WHAT YOU SHOULD DO:
Line by line, repeat the material below without any deviation.

INFORMATION SUPPLIED:
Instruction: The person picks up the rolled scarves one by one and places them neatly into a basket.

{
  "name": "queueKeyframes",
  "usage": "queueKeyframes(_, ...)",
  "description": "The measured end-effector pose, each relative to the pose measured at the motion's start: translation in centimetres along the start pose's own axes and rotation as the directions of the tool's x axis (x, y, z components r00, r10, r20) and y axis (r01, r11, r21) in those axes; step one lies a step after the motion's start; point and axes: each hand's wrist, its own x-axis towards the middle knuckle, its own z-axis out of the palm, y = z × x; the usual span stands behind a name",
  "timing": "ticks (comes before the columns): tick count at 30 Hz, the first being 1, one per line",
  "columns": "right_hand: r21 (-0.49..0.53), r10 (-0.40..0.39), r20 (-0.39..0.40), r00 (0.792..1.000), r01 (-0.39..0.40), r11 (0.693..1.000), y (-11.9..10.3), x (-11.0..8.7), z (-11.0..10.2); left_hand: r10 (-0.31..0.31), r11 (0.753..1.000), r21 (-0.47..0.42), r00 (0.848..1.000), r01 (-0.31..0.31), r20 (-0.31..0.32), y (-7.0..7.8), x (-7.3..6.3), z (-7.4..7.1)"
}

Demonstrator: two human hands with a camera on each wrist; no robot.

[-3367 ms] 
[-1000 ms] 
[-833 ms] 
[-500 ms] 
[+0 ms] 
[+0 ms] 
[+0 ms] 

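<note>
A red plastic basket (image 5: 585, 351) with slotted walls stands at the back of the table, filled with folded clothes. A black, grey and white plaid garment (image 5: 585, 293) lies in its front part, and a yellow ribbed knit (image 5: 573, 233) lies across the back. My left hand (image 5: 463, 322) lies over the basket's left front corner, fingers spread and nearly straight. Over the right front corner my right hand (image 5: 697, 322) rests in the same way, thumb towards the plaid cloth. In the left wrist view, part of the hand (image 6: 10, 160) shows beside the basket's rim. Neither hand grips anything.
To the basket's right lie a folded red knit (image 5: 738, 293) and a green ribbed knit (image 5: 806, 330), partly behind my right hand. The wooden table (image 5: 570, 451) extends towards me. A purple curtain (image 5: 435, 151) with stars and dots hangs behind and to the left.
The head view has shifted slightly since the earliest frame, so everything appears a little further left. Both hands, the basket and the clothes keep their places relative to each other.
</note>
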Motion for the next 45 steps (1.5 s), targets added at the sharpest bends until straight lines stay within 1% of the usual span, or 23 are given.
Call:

TASK RESULT:
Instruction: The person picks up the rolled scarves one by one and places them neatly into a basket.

{
  "name": "queueKeyframes",
  "usage": "queueKeyframes(_, ...)",
  "description": "The measured end-effector pose, each relative to the pose measured at the motion's start: translation in centimetres along the start pose's own axes and rotation as the directions of the tool's x axis (x, y, z components r00, r10, r20) and y axis (r01, r11, r21) in those axes; step one lies a step after the motion's start; point and axes: each hand's wrist, its own x-axis towards the middle knuckle, its own z-axis out of the palm, y = z × x; the usual span stands behind a name",
  "timing": "ticks (comes before the columns): tick count at 30 Hz, the first being 1, one per line",
  "columns": "right_hand: r21 (-0.49..0.53), r10 (-0.40..0.39), r20 (-0.39..0.40), r00 (0.792..1.000), r01 (-0.39..0.40), r11 (0.693..1.000), y (-11.9..10.3), x (-11.0..8.7), z (-11.0..10.2); left_hand: r10 (-0.31..0.31), r11 (0.753..1.000), r21 (-0.47..0.42), r00 (0.848..1.000), r01 (-0.31..0.31), r20 (-0.31..0.32), y (-7.0..7.8), x (-7.3..6.3), z (-7.4..7.1)"
}

Demonstrator: two human hands with a camera on each wrist; no robot.

[-3367 ms] 
[-1000 ms] 
[-833 ms] 
[-500 ms] 
[+0 ms] 
[+0 ms] 
[+0 ms] 

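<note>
A red plastic basket (image 5: 585, 351) with slotted walls stands at the back of the table, filled with folded clothes. A black, grey and white plaid garment (image 5: 585, 293) lies in its front part, and a yellow ribbed knit (image 5: 573, 233) lies across the back. My left hand (image 5: 463, 322) lies over the basket's left front corner, fingers spread and nearly straight. Over the right front corner my right hand (image 5: 697, 322) rests in the same way, thumb towards the plaid cloth. In the left wrist view, part of the hand (image 6: 10, 160) shows beside the basket's rim. Neither hand grips anything.
To the basket's right lie a folded red knit (image 5: 738, 293) and a green ribbed knit (image 5: 806, 330), partly behind my right hand. The wooden table (image 5: 570, 451) extends towards me. A purple curtain (image 5: 435, 151) with stars and dots hangs behind and to the left.
The head view has shifted slightly since the earliest frame, so everything appears a little further left. Both hands, the basket and the clothes keep their places relative to each other.
</note>
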Motion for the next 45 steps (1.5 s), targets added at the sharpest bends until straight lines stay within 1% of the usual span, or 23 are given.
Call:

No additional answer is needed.